И действительно… Вот переполненный зал в Союзе писателей, тесная эстрадка, а там, опершись локтем на фанерную трибуну, выступает молодой Юрий Либединский. По его адресу раздаются довольно колкие вопросы, броские замечания, резкие выкрики. Временами он приостанавливает свою неторопливую, но увлеченную речь, спокойно оглядывает зал и ровным, даже рассудительным тоном напоминает что-нибудь вроде: «Право, напрасно, товарищи, вы так волнуетесь — вы меня не собьете, что я считаю нужным, то я обязательно выскажу».
Теперь, более тридцати лет спустя, конечно, невозможно по памяти воспроизвести выступления Юрия Либединского на тему о «непосредственных впечатлениях». Даже трудно вспомнить, когда именно (в конце 1928 или в начале 1929 года) и на каких именно собраниях или пленумах шел об этом разговор. Невозможно также восстановить, как чередовались в выступлениях Либединского размышления и доказательства в пользу того, какое значение для искусства имеют «непосредственные впечатления» человека.
Помнится только, Либединский не скрывал, что термин «непосредственные впечатления» он нашел у Белинского. Известно, что в познании человеческом Белинский отводил своеобразную роль «непосредственным впечатлениям». В закабаленных крепостническим рабством крестьянских массах, в темном океане безграмотности и всяческого бесправия народных масс великий русский критик мог увидеть только тонкий слой культурно и политически развитых людей, которые при помощи науки, искусства и собственного разума могли познавать бытие общества и представлять в обобщенном виде свои переживания и наблюдения. Преобладающему большинству населения России XIX века оставалось главным образом познавать жизнь своим непосредственным опытом, своими непосредственными впечатлениями, неизбежно ограниченными теми возможностями, которые предоставляла сама жизнь, скажем, разночинцу, то есть незнатному человеку без богатства и влияния в тех сферах, которые назывались одним в те времена всеобъемлющим словом «свет»,«в свете».

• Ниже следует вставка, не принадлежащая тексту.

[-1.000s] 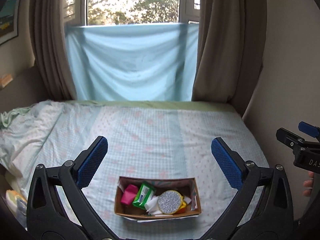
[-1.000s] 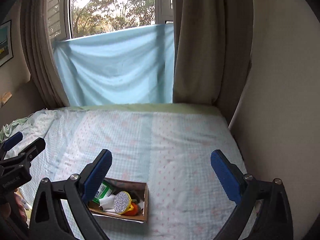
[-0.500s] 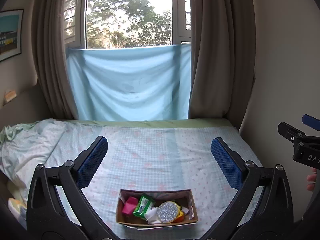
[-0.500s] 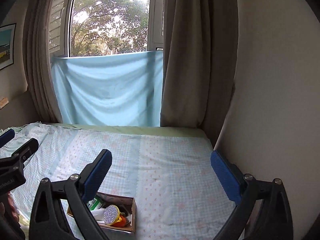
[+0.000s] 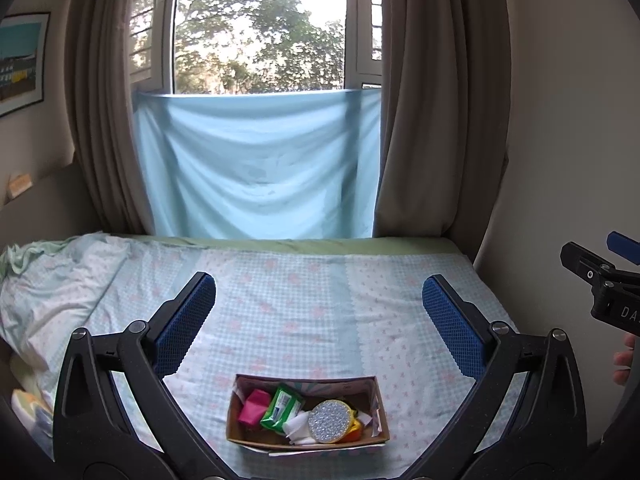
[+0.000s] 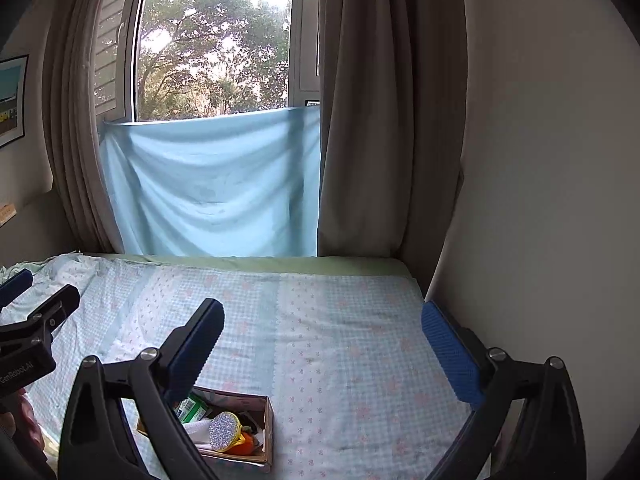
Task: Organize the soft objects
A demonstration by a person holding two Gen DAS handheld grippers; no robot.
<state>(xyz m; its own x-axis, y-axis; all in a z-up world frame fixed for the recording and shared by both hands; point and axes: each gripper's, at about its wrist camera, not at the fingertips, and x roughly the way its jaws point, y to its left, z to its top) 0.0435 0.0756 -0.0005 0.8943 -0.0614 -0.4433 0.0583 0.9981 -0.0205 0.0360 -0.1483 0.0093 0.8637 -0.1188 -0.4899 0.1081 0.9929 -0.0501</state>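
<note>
Left gripper (image 5: pixel 319 304): jaws spread wide apart, nothing between them, held above the bed (image 5: pixel 312 304).

Cardboard box (image 5: pixel 236 426): on the bed's checked sheet, at 6 o'clock in the left wrist view, at 7 o'clock in the right wrist view. Contents, left to right:
- pink soft block (image 5: pixel 253 407), against the box's left wall;
- green packet (image 5: pixel 281 409), tilted, beside the pink block;
- white crumpled tissue (image 5: pixel 297 427), under the packet's lower end;
- round silver glittery pad (image 5: pixel 329 424), resting on a yellow-orange item (image 5: pixel 354 429) that cannot be made out.

Right gripper (image 6: pixel 322 334): jaws wide apart, empty, over the bed's right half, box at its lower left.

Background, 12 o'clock: light blue cloth (image 5: pixel 256 168) hung across the window, between brown curtains (image 5: pixel 424 120).
</note>
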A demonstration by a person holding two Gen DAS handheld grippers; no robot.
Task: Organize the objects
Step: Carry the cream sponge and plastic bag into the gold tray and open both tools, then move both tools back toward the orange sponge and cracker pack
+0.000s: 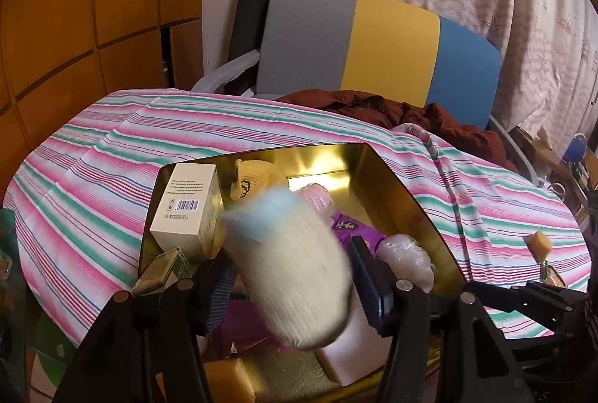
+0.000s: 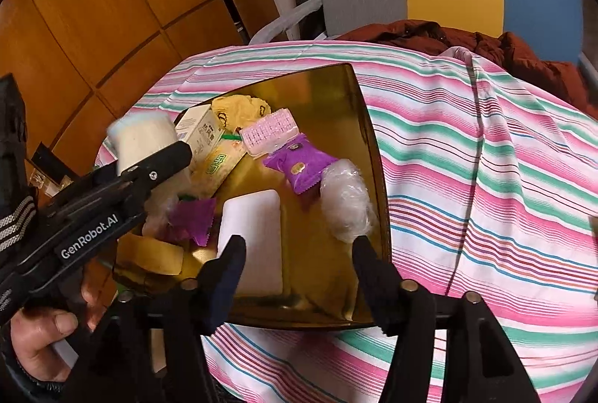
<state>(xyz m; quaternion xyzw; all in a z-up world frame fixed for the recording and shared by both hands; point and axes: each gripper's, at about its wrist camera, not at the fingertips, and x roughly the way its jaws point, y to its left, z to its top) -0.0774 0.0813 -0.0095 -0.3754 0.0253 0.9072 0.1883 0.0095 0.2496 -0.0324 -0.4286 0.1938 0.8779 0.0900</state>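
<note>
The desk [image 2: 486, 178] under its striped cloth lies bare to the right of the gold tray [image 2: 368, 126], which sits toward the left edge, its far right corner open. Over the tray's crowded left side the left gripper [image 1: 291, 276] clenches a blurred white roll with a pale blue end [image 1: 295, 268], hiding the things beneath. The right gripper [image 2: 299, 253] hangs released above the near rim, its fingertips straddling a white block [image 2: 254, 227] and a clear wrapped bundle [image 2: 345, 201].

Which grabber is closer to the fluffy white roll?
Left. The left gripper is clamped around the white roll above the gold tray. The right gripper hangs open over the tray's near edge, apart from it.
</note>
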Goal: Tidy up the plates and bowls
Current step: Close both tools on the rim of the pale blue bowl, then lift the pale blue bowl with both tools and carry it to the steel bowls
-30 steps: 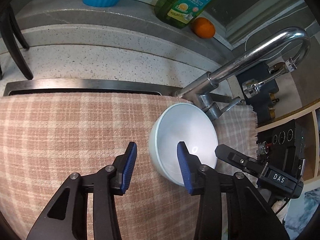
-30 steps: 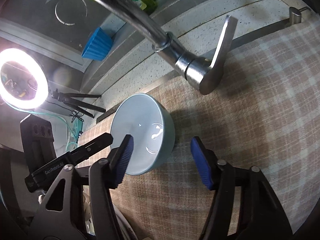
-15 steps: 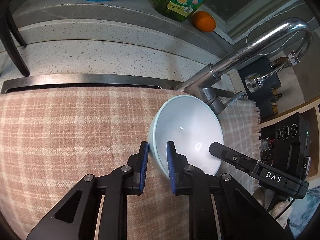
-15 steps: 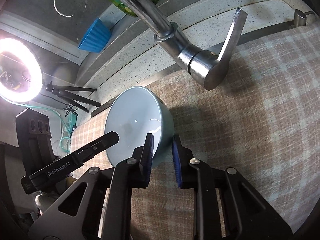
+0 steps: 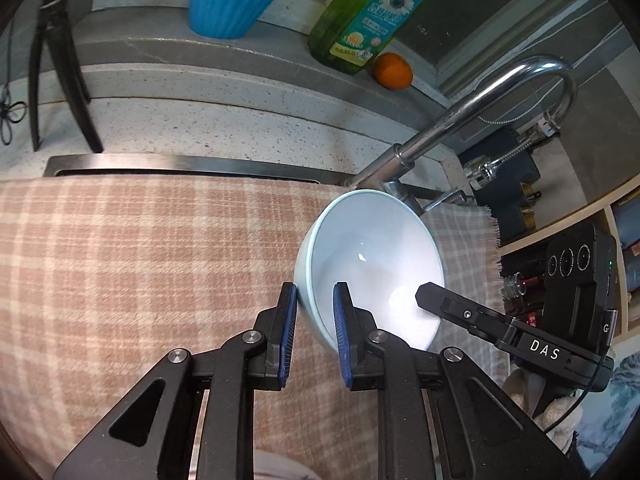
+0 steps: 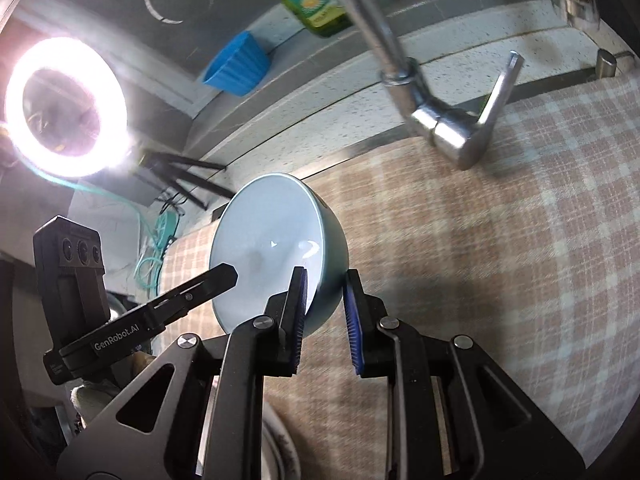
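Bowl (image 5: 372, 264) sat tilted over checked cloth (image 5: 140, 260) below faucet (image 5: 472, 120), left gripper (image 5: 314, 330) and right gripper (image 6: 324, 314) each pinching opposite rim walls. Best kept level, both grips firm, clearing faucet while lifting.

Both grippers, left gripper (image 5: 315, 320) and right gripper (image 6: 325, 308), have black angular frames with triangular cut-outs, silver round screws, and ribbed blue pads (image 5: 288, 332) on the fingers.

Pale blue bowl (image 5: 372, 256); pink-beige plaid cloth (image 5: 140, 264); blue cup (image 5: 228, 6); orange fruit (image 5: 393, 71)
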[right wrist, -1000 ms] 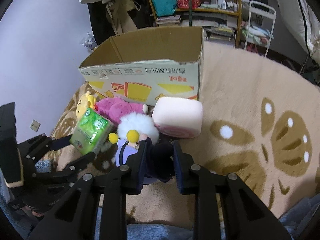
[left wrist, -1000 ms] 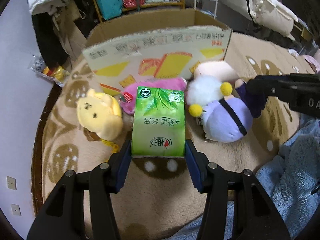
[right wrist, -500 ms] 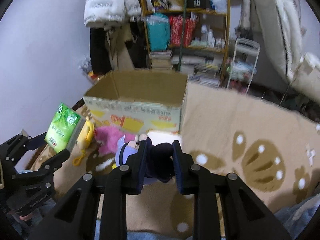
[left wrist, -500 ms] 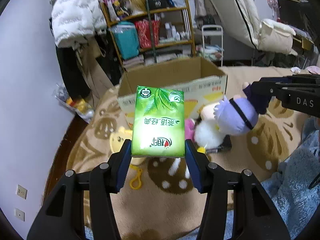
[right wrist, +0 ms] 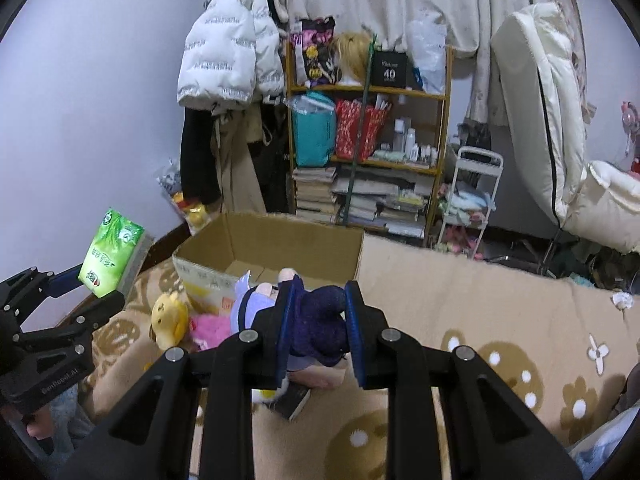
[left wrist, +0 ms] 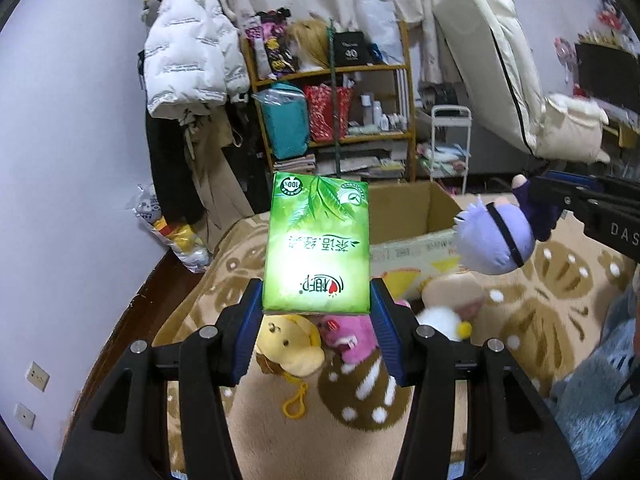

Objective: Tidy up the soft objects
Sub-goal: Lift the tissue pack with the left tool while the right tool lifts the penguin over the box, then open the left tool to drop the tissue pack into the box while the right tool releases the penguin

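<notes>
Both grippers have been rising off the rug over the last second, carrying their loads from down among the toys up to about the height of the box's rim.

The green tissue pack (left wrist: 316, 246) is sitting upright between the blue pads of the left gripper (left wrist: 316, 312), which is pinching it by its lower sides and holding it clear of the floor, in front of the open cardboard box (right wrist: 276, 246). In the right wrist view the same pack (right wrist: 113, 252) is showing at the far left, held in the air beside the box's left corner.

The right gripper (right wrist: 319, 326) is clamping the dark purple body of a plush doll (right wrist: 320, 320), whose lavender head (left wrist: 494, 242) is pointing toward the box, just in front of its near wall.

Below them, three toys are lying on the beige patterned rug (right wrist: 480, 304) against the box's printed front: a yellow bear plush (left wrist: 290, 346) with a yellow cord loop, a pink plush (left wrist: 352, 338) touching it, and a white fluffy plush (left wrist: 440, 320) beside a pale cushion-like toy (left wrist: 454, 292).

Behind the box a wooden shelf (right wrist: 368, 92) is standing crammed with bags, books and bottles, and a white puffer jacket (right wrist: 228, 48) is hanging to its left.
</notes>
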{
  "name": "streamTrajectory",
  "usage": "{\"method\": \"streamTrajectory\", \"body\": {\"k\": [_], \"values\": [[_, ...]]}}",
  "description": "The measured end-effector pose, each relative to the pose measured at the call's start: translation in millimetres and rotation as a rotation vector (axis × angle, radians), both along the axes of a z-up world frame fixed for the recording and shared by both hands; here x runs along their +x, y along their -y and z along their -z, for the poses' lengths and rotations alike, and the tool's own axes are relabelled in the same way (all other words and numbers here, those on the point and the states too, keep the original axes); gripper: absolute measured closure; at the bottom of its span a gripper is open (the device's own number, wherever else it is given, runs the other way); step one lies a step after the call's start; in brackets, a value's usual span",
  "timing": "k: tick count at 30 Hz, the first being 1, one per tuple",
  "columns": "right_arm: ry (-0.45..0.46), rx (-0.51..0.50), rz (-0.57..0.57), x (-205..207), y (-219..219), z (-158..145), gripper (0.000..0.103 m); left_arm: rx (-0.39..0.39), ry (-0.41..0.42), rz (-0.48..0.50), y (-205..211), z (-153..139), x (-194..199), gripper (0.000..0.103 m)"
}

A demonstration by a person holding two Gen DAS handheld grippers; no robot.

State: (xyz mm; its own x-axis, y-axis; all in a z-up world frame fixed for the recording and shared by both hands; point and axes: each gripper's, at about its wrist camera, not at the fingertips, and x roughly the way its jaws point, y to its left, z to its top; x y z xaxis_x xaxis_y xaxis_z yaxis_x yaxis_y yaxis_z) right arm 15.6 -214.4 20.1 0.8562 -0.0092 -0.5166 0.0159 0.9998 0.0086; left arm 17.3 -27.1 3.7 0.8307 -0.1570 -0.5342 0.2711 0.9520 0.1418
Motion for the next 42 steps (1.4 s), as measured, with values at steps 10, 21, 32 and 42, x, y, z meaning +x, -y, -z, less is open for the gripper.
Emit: {"method": "streamTrajectory", "body": {"k": [10,21,32,42], "values": [[0.08,-0.056,0.013,25,0,-32,0.077,-0.023,0.068,-0.035,-9,-34,27,0.052],[0.109,-0.033,0.017,65,5,-43,0.077,-0.022,0.098,-0.047,-2,-48,64,0.051],[0.101,0.009,0.014,90,9,-25,0.077,-0.021,0.051,0.008,23,-40,104,0.051],[0.056,0.068,0.014,109,22,8,0.077,0.003,-0.069,0.03,34,10,130,0.051]]}}
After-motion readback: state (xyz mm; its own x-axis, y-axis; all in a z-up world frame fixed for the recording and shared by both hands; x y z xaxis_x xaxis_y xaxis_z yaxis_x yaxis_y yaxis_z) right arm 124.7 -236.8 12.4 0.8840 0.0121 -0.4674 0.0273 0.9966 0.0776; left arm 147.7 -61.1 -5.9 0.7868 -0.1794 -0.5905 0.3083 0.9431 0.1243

Мне казалось, что термин «непосредственные впечатления» Либединский толковал по-своему, очень расширительно, придавая ему иное, свое значение. Но с другой стороны, как марксист, Либединский не мог не знать, что и в непосредственном впечатлении есть свое опосредствование и что представления людей о разных сторонах жизни, даже беря их в самом будничном, житейском выражении, у всех бесконечно разны. При этом невольно преуменьшалась роль мировоззрения, значение художественной типизации. Меня очень занимал вопрос: зачем же все-таки, взяв термин у Белинского, писатель наших дней толкует его гораздо шире, чем его толковали в середине XIX века? Оставалось думать, что в термин «непосредственные впечатления» Либединский вкладывал какой-то свой, особый смысл.
Однажды, как раз в тот момент, когда шел спор о «непосредственных впечатлениях», в зале рядом со мной сидела писательница Любовь Копылова[17]
. С большим интересом слушая и наблюдая, она потом сказала мне:— Ну! Не позавидуешь Юрию Либединскому! Талантливый художник вдруг взвалил себе на плечи эту теоретическую тяготу и должен теперь выслушивать все эти нападки и наскоки… и сколько же у него терпения и выдержки при этом… просто удивительно!.. Одно могу сказать: такое делает писатель даже очень неспроста. Он не только убежден — ему, знаете, настоятельно, творчески нужно и важно пройти через все эти размышления и переживания, чтобы двигаться дальше!
Когда в журнале «Октябрь» появился новый роман Юрия Либединского «Рождение героя», мне как читателю после первых страниц стало ясно, что он не доставит творческой радости автору.
Помню, сначала словно зримо бросились в глаза яркие и сочные мазки описаний — розовые тона девичьего тела, жемчужная прозрачность мыльных пузырей и пышной пены, блики солнца — это молодая хорошенькая Люба с наслаждением умывается. Она переполнена детской радостью своей молодости, в ней столько бездумно-плотского, интимно-женского, что невольно вспомнились головки Ренуара. Ренуаровский тип, понятно, вспомнился мне как одно из ближайших — что называется, под рукой — сравнений чисто внешнего характера. Но потом оказалось, что Люба, в которую влюбился пожилой коммунист Шорохов, действительно самое настоящее порождение мещанства. Все, что она как жена Шорохова делает для своей семьи, объективно идет не на пользу и радость Шорохову, а против него. Шорохов борется с противоречивыми явлениями жизни, против «эндкуненщины» с ее тенденциями приукрашивания и лакировки действительности, но сильного героя, ведущего за собой умы современников, в образе Шорохова не получилось, хотя в романе было немало призывов мыслить и поступать согласно… диалектическому материализму.